In a column today in the WSJ (“Squatting on Wall Street“), Daniel Henninger scoffed a great deal at Occupy Wall Street (“Compared to this group, Mark Rudd and the Columbia University sit-ins of 1968 were Periclean Athens.”)
I have no huge problem with that, although I think his ultimate point of trying to tie the Obama re-election effort firmly to OWS seems to go a bit far.
And I had to hoot at one passage:
And so on Sunday, Mr. Obama found a way to yoke Martin Luther King Jr. to Occupy Wall Street: “If he were alive today, I believe he would remind us that the unemployed worker can rightly challenge the excesses of Wall Street without demonizing all who work there.” Former House Speaker Nancy Pelosi has praised OWS for its “spontaneity.”
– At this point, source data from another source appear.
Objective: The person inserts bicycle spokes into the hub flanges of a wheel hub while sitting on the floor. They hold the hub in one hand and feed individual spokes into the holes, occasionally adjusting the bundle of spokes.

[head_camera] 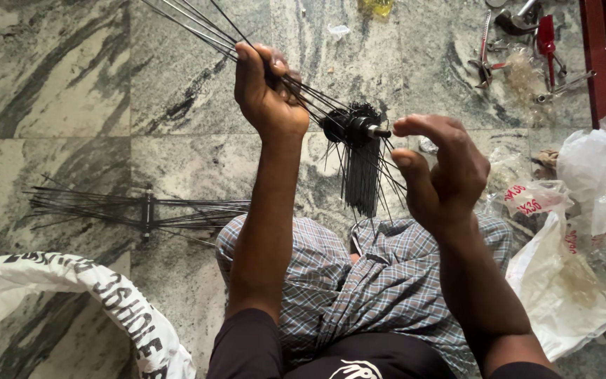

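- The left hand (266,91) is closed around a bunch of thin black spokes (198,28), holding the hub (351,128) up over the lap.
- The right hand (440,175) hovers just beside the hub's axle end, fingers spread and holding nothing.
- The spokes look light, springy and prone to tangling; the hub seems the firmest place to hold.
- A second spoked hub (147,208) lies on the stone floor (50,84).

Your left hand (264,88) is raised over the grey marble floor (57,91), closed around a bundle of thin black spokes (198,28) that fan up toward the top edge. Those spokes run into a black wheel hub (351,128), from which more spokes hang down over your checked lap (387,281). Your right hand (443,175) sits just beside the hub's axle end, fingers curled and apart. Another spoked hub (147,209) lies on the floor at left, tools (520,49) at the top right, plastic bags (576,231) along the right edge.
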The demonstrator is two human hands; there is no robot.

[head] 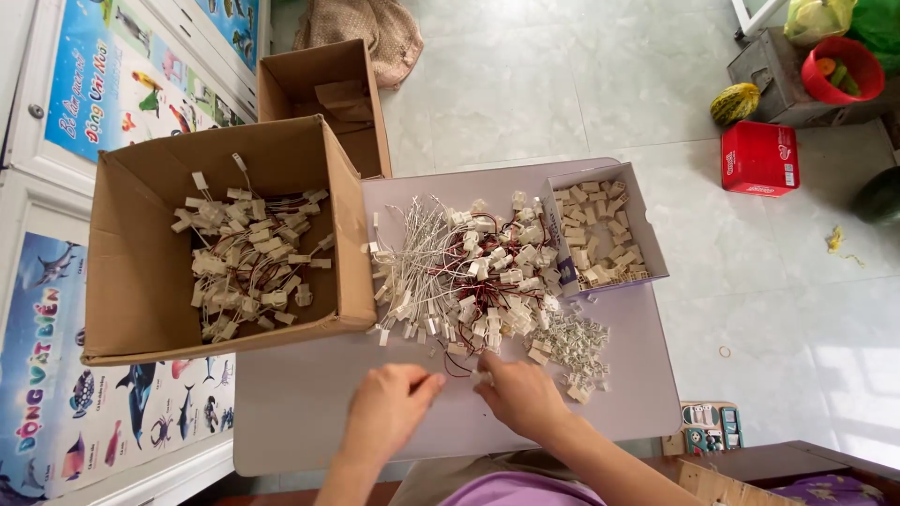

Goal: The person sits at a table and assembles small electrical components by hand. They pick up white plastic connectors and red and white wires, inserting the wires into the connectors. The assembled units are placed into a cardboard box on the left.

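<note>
A person seated at a low pale-lilac surface [309, 412] works both bare hands at its near edge. The left hand [389, 408] has its fingers [429, 384] pinched together on something too small to make out, possibly the end of a thin wire. The right hand [520, 394], just beside it, has its fingers curled down on a small white plastic connector [481, 378] lying on the surface at the near edge of the heap.

That heap of wired connectors [469, 272], white plugs on white and red leads, spreads across the middle of the surface. To its right and slightly nearer lies a smaller scatter of loose white connector housings [572, 347]. At the far right corner of the surface sits a small open white box [647, 234] filled with cream-coloured plastic housings.

On the left, a large open cardboard box [131, 272] overlaps the surface's edge and holds more finished wired connectors. A second, smaller cardboard box [323, 84] stands beyond it.

On the tiled floor [525, 84] to the far right stand a red box [759, 157], a red bowl [844, 70] with vegetables on a grey crate, and a green-yellow gourd [734, 103]. Colourful animal posters [122, 84] cover the cabinet fronts at left.
</note>
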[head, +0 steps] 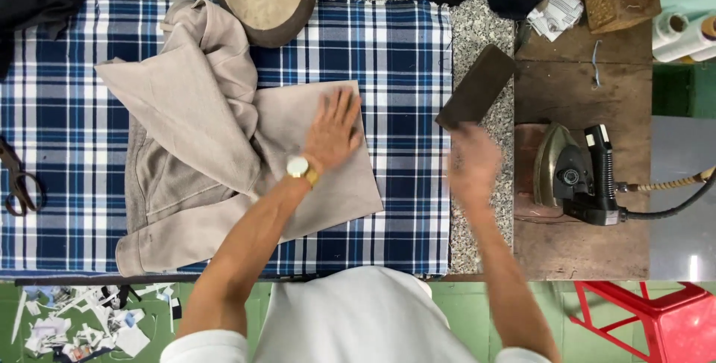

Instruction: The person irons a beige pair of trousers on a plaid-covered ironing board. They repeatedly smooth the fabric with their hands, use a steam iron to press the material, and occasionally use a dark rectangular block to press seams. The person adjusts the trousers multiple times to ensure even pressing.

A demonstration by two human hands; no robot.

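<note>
A: Start at the left hand (333, 130). What is it doing?

B: It lies flat, fingers spread wide, palm down on the beige garment (224, 161). It presses the smooth, folded right-hand part of the cloth, near that part's upper edge. There is a gold wristwatch (299, 167) on that wrist.

A: And the right hand (471, 163)?

B: It is blurred, just off the right edge of the plaid cloth (67, 109), over the speckled strip of the counter (468, 35). It seems closed around the lower end of a dark wooden block (477, 87), though the blur keeps me from seeing the fingers clearly.

A: Which way does the block lie?

B: Its long axis runs on a slant, from the hand up and to the right, away from the garment. The pressed part of the garment lies to the left of the block, with a band of plaid between them.

A: So which hand is nearer the cloth?

B: The left, since it is already on it. The right is nearer the iron (574, 173), which stands on a brown board (582, 87) well to the right. A pair of scissors (16, 180) lies at the far left edge.
</note>
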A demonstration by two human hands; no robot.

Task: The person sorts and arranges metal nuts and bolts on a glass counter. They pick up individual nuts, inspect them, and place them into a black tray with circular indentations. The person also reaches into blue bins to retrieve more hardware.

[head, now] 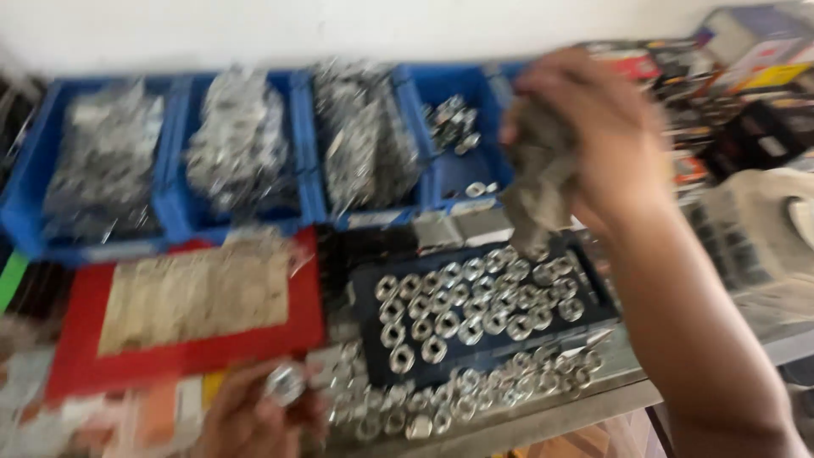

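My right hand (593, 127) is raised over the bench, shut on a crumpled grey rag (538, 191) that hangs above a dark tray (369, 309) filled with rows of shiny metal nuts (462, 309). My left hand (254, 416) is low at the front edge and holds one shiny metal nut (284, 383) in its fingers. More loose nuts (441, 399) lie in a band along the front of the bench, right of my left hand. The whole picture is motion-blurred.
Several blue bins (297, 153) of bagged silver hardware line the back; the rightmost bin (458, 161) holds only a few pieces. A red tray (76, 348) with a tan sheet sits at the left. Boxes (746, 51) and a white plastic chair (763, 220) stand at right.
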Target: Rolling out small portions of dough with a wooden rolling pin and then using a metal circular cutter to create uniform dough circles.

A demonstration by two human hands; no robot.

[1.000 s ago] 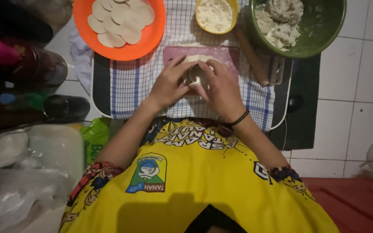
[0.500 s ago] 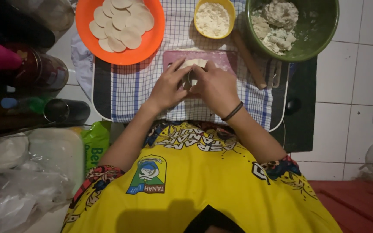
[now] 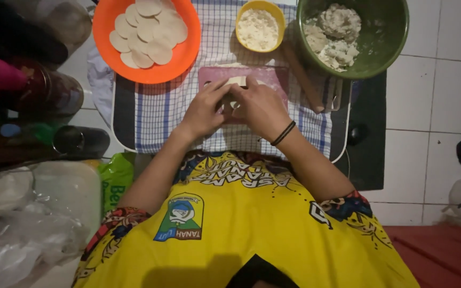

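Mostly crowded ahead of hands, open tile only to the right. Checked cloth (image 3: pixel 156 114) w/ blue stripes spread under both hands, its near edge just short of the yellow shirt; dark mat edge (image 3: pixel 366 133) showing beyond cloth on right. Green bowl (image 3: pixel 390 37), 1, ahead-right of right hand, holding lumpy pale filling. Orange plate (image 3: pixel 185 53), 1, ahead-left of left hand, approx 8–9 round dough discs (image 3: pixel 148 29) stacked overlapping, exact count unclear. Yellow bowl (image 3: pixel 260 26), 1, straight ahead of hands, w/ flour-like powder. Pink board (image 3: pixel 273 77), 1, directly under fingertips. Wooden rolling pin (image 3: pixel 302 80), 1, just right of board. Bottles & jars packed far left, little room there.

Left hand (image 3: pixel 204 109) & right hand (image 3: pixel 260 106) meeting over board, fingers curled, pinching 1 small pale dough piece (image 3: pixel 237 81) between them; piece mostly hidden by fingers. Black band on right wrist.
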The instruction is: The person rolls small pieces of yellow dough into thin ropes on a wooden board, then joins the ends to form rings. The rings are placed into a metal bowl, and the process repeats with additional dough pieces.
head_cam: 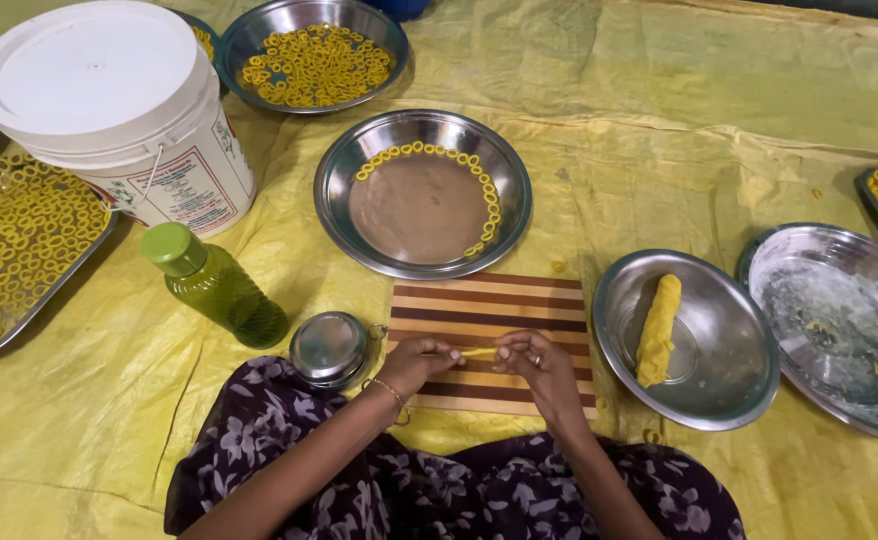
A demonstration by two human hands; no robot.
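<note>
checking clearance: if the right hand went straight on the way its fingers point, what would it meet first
The right hand points left along the dough strip, so it would first meet the left hand.

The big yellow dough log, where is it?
In the head view, the dough log lies inside a steel bowl on the right, beside the striped wooden board.
</note>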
What came to be known as Occupy Wall Street began several blocks from Wall Street itself, in Zuccotti Park, in downtown Manhattan. I spent a morning in Zuccotti Park this week. Let’s put it this way: I’d make a contribution to the Democratic House re-election committee to see Mrs. Pelosi lead the austere Steny Hoyer and a delegation of her House colleagues through Zuccotti Park. Spontaneity? Most of the people living atop the park’s pavement are virtually catatonic.
Hey, anybody who thinks Steny Hoyer is “austere” didn’t see him doing the Electric Slide in Columbia last year, and really getting into it. I did, and the video is above.
He don’t know him very well, do he?
That video’s already had 12,558 views on YouTube. It’s my 7th most-viewed video ever. Let’s see if we can boost it up a bit…
It was a memorable event that you and I witnessed on the first floor of the MASC parking garage.